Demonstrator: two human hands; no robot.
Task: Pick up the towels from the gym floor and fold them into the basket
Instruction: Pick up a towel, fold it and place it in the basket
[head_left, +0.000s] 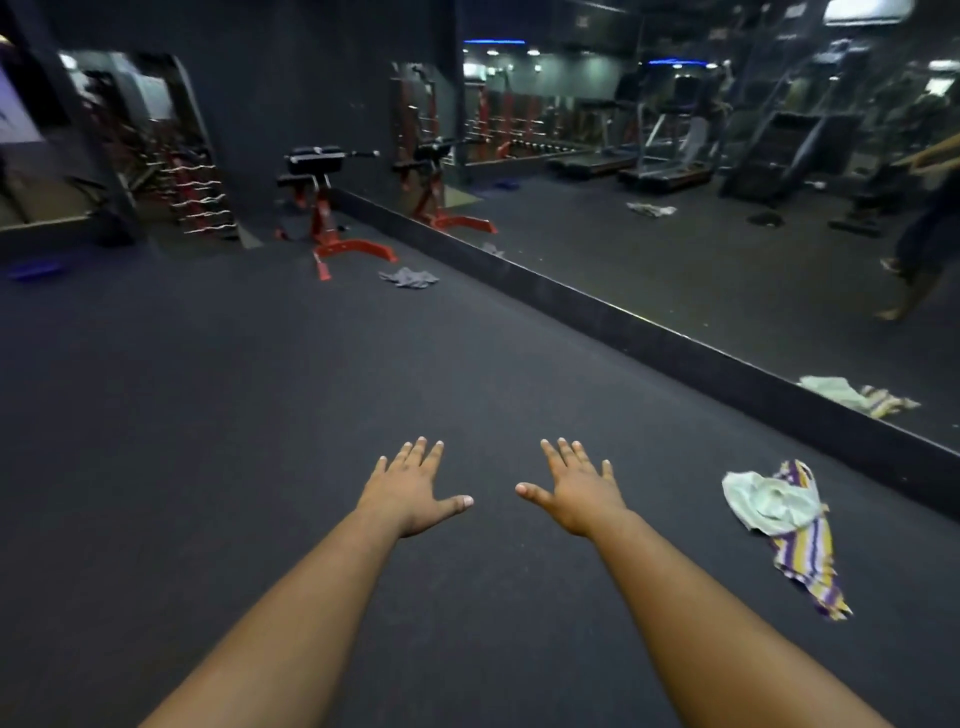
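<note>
Both arms are stretched forward over the dark gym floor (208, 415), palms facing down. The left hand (410, 491) has its fingers straight and spread apart, the thumb pointing inward, and it holds nothing. The right hand (576, 491) is the same: fingers straight and spread, thumb pointing toward the other hand, nothing in it. The two hands are near each other but do not touch, and neither one touches a towel.

To the right of the right hand, apart from it, a crumpled white towel (769, 501) lies on the floor. It rests partly on top of a striped towel (808, 566) with purple, yellow and white lines, which extends toward the lower right.

Farther away, ahead and a little left of the hands, a grey towel (410, 278) lies in a heap on the floor, just beside the foot of a red exercise machine (332, 213) with black pads.

Along the right side runs a large wall mirror (727, 234) with a dark ledge at its bottom. In it I see the reflection of the white and striped towels, more cloths on the floor, treadmills and part of the person's legs. At the far left stands a rack of barbells (200, 200).
</note>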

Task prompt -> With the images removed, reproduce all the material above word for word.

Your response ->
Demonstrator: two human hands; no robot.
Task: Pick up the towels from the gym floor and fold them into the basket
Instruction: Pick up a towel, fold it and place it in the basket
[head_left, +0.000s] 
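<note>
Both arms are stretched forward over the dark gym floor (208, 415), palms facing down. The left hand (410, 491) has its fingers straight and spread apart, the thumb pointing inward, and it holds nothing. The right hand (576, 491) is the same: fingers straight and spread, thumb pointing toward the other hand, nothing in it. The two hands are near each other but do not touch, and neither one touches a towel.

To the right of the right hand, apart from it, a crumpled white towel (769, 501) lies on the floor. It rests partly on top of a striped towel (808, 566) with purple, yellow and white lines, which extends toward the lower right.

Farther away, ahead and a little left of the hands, a grey towel (410, 278) lies in a heap on the floor, just beside the foot of a red exercise machine (332, 213) with black pads.

Along the right side runs a large wall mirror (727, 234) with a dark ledge at its bottom. In it I see the reflection of the white and striped towels, more cloths on the floor, treadmills and part of the person's legs. At the far left stands a rack of barbells (200, 200).
</note>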

This exercise has nothing further to it.